**TASK INSTRUCTIONS**
Of all the lines in the records below, copy only those that contain the string "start".

**ENTRIES PROVIDED**
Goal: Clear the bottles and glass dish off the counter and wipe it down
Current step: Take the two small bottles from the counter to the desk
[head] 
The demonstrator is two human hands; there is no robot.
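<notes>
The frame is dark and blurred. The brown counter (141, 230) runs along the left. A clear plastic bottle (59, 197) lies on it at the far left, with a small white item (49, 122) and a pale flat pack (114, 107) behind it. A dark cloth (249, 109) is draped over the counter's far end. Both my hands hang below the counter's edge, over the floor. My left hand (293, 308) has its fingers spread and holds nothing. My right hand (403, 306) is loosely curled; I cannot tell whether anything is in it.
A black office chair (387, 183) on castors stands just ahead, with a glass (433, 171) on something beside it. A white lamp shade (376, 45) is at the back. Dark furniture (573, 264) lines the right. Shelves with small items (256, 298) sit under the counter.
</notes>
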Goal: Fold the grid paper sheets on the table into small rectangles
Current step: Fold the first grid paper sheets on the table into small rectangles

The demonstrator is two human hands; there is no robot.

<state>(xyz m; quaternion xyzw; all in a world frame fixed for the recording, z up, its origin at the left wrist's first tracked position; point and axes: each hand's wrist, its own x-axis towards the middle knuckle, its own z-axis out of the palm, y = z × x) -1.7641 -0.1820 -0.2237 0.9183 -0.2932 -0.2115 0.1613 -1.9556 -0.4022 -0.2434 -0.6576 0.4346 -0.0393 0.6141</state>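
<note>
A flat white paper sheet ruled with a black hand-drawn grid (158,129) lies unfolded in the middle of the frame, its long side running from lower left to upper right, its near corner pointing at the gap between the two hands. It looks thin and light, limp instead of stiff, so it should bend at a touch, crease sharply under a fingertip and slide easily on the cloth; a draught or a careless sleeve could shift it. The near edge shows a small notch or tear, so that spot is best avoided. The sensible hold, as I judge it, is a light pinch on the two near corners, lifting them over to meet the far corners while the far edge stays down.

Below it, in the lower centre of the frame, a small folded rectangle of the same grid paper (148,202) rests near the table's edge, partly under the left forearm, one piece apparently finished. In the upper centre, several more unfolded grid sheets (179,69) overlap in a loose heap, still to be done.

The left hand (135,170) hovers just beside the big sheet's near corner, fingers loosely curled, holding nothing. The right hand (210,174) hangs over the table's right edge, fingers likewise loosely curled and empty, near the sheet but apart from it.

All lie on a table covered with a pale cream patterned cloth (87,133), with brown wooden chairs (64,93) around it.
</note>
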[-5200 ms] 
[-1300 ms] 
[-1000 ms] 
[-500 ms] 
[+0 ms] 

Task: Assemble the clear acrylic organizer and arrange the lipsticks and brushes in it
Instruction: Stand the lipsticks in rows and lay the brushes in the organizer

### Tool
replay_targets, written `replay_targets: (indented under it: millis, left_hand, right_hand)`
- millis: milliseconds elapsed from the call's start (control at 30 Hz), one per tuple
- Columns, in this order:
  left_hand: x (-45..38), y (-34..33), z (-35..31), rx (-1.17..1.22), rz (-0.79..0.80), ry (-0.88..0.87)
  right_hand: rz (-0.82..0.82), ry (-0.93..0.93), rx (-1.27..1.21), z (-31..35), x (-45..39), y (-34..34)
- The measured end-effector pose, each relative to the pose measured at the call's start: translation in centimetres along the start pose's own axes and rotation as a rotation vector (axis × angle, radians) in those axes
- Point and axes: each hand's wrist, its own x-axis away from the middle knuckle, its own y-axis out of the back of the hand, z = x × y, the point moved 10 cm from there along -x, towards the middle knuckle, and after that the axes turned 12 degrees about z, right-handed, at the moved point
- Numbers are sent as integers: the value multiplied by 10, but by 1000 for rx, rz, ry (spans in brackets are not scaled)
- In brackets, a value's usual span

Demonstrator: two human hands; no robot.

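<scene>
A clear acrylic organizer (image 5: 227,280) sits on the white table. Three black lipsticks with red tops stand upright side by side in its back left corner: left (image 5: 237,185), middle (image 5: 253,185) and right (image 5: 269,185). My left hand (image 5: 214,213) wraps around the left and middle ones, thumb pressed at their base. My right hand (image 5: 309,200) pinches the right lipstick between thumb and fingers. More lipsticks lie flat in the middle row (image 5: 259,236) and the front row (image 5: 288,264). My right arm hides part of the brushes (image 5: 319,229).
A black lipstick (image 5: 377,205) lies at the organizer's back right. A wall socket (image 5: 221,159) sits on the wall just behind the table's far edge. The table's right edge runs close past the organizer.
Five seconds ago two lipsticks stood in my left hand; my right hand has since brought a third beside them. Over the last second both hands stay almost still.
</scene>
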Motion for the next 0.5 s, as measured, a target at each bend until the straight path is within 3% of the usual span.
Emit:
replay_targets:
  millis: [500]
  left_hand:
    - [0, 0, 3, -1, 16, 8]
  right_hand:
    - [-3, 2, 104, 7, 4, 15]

**ANSWER TO THE PROBLEM**
- millis: milliseconds elapsed from the call's start (control at 30 Hz), one per tuple
- The measured end-effector pose, each relative to the pose measured at the call's start: translation in centimetres along the start pose's own axes and rotation as a rotation vector (axis × angle, radians) in those axes

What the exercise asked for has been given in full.